• **Task to complete**
Find the line with "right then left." in the records below. Copy it and every line after it, up to and including the line with "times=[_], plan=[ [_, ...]".

• **Extracted material**

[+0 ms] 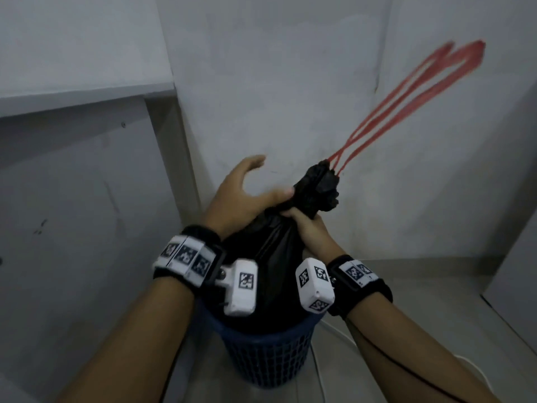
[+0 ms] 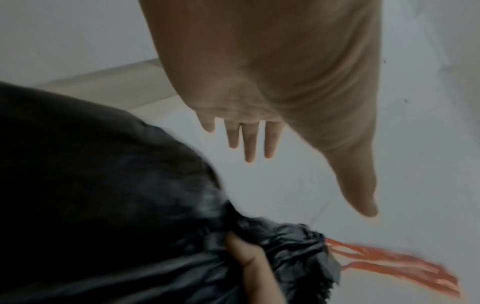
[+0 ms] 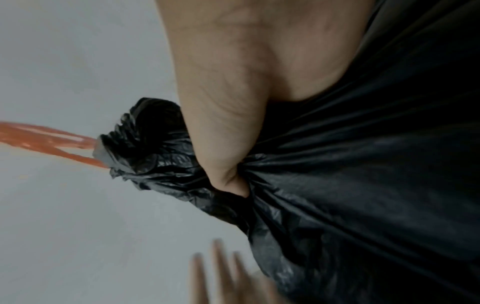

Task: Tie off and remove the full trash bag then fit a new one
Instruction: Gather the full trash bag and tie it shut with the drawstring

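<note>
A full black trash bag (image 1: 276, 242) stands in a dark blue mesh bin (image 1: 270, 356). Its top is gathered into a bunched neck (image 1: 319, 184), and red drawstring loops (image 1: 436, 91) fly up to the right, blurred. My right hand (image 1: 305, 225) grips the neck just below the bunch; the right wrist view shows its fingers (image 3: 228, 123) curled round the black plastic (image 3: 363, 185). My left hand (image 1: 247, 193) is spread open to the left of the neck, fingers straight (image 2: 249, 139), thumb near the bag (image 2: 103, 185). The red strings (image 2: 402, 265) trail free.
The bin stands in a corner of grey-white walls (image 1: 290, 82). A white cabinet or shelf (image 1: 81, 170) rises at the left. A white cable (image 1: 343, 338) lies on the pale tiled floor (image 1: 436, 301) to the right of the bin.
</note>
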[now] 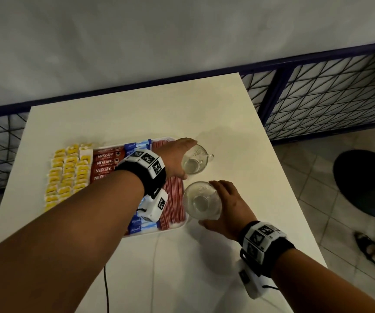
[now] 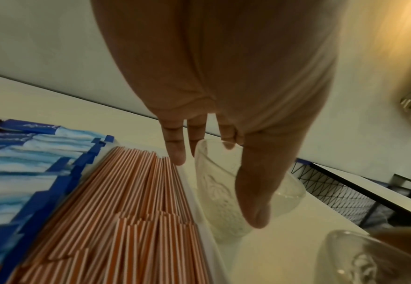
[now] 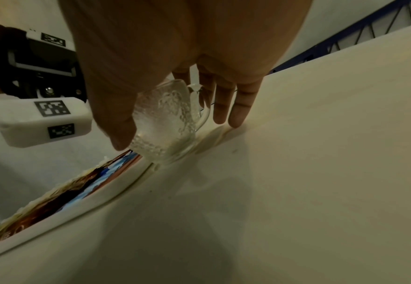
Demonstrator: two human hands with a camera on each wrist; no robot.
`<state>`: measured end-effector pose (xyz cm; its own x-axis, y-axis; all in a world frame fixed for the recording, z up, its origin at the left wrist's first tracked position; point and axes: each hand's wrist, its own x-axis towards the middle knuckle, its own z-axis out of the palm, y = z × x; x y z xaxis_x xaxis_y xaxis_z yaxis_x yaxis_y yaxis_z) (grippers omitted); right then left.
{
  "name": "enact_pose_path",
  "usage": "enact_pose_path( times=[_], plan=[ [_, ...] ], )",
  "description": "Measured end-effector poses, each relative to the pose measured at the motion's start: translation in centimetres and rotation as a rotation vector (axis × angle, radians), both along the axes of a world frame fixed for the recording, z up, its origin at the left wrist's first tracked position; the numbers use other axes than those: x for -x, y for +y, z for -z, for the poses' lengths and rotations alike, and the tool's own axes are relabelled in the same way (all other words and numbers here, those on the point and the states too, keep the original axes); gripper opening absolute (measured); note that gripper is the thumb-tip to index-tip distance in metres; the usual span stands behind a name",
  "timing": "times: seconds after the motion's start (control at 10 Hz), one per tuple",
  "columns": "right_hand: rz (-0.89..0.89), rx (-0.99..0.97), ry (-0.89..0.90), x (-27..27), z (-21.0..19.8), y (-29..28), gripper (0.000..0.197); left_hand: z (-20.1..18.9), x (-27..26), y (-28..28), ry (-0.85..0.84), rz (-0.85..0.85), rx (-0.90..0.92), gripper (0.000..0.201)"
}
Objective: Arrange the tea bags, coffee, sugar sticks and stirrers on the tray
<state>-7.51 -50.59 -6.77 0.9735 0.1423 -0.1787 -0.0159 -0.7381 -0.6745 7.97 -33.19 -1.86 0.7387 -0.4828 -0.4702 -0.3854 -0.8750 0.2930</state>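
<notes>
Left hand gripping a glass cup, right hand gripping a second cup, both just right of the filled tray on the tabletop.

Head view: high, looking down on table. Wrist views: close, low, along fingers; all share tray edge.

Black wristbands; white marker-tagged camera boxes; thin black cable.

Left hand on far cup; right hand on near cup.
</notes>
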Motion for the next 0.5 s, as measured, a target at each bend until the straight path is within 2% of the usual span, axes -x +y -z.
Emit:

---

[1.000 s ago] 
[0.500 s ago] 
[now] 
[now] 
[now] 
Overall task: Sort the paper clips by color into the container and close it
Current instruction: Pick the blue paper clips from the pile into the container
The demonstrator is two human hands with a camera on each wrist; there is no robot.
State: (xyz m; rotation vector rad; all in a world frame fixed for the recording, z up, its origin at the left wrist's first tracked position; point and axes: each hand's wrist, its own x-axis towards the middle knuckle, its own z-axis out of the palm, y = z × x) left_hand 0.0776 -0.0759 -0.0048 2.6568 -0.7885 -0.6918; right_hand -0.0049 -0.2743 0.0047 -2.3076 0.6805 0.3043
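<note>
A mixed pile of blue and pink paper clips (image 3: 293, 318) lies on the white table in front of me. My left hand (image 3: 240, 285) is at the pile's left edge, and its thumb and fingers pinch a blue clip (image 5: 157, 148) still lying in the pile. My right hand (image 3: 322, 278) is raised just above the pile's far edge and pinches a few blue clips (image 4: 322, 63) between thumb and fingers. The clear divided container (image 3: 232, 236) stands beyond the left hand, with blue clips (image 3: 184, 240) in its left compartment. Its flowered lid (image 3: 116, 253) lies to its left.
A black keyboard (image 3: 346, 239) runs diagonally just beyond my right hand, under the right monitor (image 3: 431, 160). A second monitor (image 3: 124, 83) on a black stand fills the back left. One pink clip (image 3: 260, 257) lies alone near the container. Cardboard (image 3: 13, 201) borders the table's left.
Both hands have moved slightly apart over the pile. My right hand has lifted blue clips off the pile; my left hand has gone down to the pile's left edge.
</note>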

• **Response below**
`<state>`: measured end-effector pose (xyz cm; its own x-axis, y-axis; all in a world frame fixed for the recording, z up, its origin at the left wrist's first tracked position; point and axes: each hand's wrist, its own x-axis towards the middle knuckle, its own z-axis out of the palm, y = z × x; x y z xaxis_x xaxis_y xaxis_z yaxis_x yaxis_y yaxis_z) (grippers omitted); right then left.
{
  "name": "enact_pose_path",
  "usage": "enact_pose_path( times=[_], plan=[ [_, ...] ], )",

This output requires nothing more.